February 26, 2011

30,000 Feet and Nothing To Do

The person who invented the mammogram machine did not have boobs. Or possibly hated boobs. And also severely underestimated the usefulness of gravity. I am done. I am not having any more mammograms. There, I said it. I will not subject myself or my tits to the horror of this obnoxious and useless procedure. My mother had breast cancer which is why every doctor has gone all bonkers about making sure I get mammograms, however, my mother had an estrogen feeding breast cancer, which is not hereditary, and she found hers herself, it was not detected by a mammogram. Oh, and did I mention that the treatment for that cancer is what caused the cancer that eventually killed her? Oh, and of course, we can’t forget that it was hormone replacement therapy that probably caused the initial cancer that resulted in the radiation treatment, which caused the radiation induced sarcoma that did her in?

And that, my friends, is why I say pooh-pooh to modern day medicine’s version of leeching.
What I think would be really nice is to have a doctor who said I should have my boobs removed and replaced with perky, store-bought ones. And, to have a doctor say I also needed a hysterectomy and while he or she was there, he or she would do a little tummy tuck, too.
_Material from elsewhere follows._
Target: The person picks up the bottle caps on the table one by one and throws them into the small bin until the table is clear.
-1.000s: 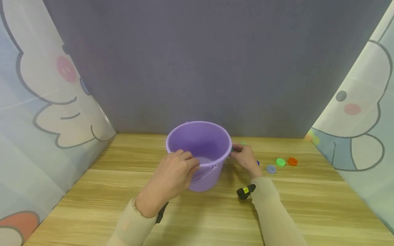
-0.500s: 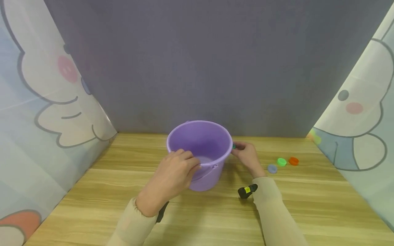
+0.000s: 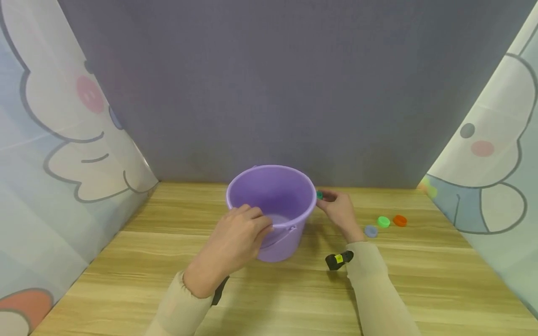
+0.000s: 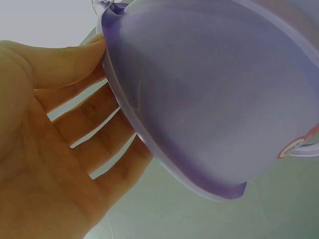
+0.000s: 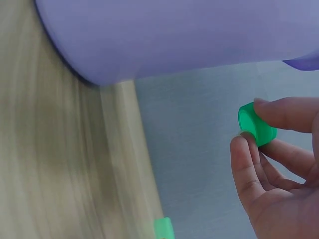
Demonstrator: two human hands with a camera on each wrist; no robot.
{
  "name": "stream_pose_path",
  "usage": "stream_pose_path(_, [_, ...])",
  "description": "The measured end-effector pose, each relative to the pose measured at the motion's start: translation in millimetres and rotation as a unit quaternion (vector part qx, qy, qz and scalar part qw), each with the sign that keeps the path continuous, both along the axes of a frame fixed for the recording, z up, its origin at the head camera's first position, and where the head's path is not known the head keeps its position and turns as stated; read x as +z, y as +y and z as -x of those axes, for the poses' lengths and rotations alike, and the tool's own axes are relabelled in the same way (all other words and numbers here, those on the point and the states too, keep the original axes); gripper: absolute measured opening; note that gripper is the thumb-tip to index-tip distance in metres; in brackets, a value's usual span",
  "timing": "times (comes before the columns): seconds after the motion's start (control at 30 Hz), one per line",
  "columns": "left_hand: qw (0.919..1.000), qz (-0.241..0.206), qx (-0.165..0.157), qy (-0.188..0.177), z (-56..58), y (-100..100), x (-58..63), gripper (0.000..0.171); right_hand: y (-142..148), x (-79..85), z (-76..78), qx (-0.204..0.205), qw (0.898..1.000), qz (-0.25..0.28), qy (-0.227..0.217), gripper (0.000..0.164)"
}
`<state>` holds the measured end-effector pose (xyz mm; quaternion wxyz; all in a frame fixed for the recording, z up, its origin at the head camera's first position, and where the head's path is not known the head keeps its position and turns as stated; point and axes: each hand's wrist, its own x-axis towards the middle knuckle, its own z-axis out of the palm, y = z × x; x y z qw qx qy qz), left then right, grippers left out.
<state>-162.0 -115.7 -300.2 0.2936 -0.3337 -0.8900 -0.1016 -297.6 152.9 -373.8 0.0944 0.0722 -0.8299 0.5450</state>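
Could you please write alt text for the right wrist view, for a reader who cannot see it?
A right hand pinches a small green cap, apart from the purple bucket at the top of the picture. A wood-grain table fills the left side, and a second green cap shows at the bottom edge, partly cut off.

The right hand (image 3: 341,212) is slightly higher and farther right beside the purple bucket (image 3: 280,242) than a second ago, its sleeve (image 3: 365,263) shifted likewise. The green cap (image 3: 320,195) in its fingertips sits higher by the rim and shows more; the blue edge beside the wrist is out of the head view.
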Motion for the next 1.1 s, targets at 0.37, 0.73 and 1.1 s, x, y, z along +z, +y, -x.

That would be really nice. Much nicer than once a year putting my already beleaguered breasts into a flattener. That shit hurts.

I am on a plane.

This is not a surprise, is it?

No, it is not.

Planes are where I read, write blog entries, day dream about cosmetic surgery and figure out how I am going to get out of being a road warrior by the time Max is 7. Because that is the oldest he can be for me to keep doing this. Little kid means little problems. Big kid means big problems. And I want to be there for him. I don’t want him to turn 16 and start smoking and doing drugs and blame it on the fact I was never there. Plus, worse than a mammogram, would be dying in a plane crash or getting cancer from the full body X-rays at airports now. That would suck.

What would suck more is something I read in People magazine a couple of hours ago. A man had tongue cancer and had radiation and chemo to treat it. It caused the lining of his esophagus to slough off like snake’s skin and he had to “pull it out of his throat while coughing and vomiting.” I just threw up a little in my mouth and shuddered.

I can agree with my father’s decision to forego chemo 100%. I did not even try to talk him into it. He has inoperable lung cancer and the chemo would be palliative, perhaps gaining him a month or two…a month or two of horror, pain and suffering. He has no symptoms right now, and perhaps, as it gets closer, he may change his mind, thinking 30 more days alive and in pain is perhaps better than 30 fewer days. And I will support him then, too.

He and I are not as close and my mother and I were. I don’t know why. Maybe because my mother and I had the same sense of humor – bitter and dark. I don’t know the reason, but I know I will miss him when he is gone. There will be no one left in this world who loves me more than themselves, no one who can fill me in on the tiny details of my childhood, no one to compare my son to me at the same age, and no one to record our lives’ special events. I doubt anyone will take up doing the filming. We all poke fun of him for recording our every gathering, even saying the children will grow up thinking Grandpa has a tri-pod growing out of his face. But he will leave us with close to 100 DVDs, I think, full of the birthdays and holidays and Sundays at mom’s house for roast, rice and green peas. Or as Nick used to call it, “the brown meat.”

I would give all those DVDs and much, much more to have Mom back and Dad cancer-free, even for just one more Sunday. But I am grateful for the time I had with them both. I could, however, do without the gaping hole in my heart, thank you very much. 

2 comments:

Eliozabeth Ferry Pekins said...

You are wonderful Claire! I love you very much!

Judy Thorne said...

Beautiful post. I'm sorry for your losses. And yeah, if you can, get a job where you can spend time with your son, it goes by so fast.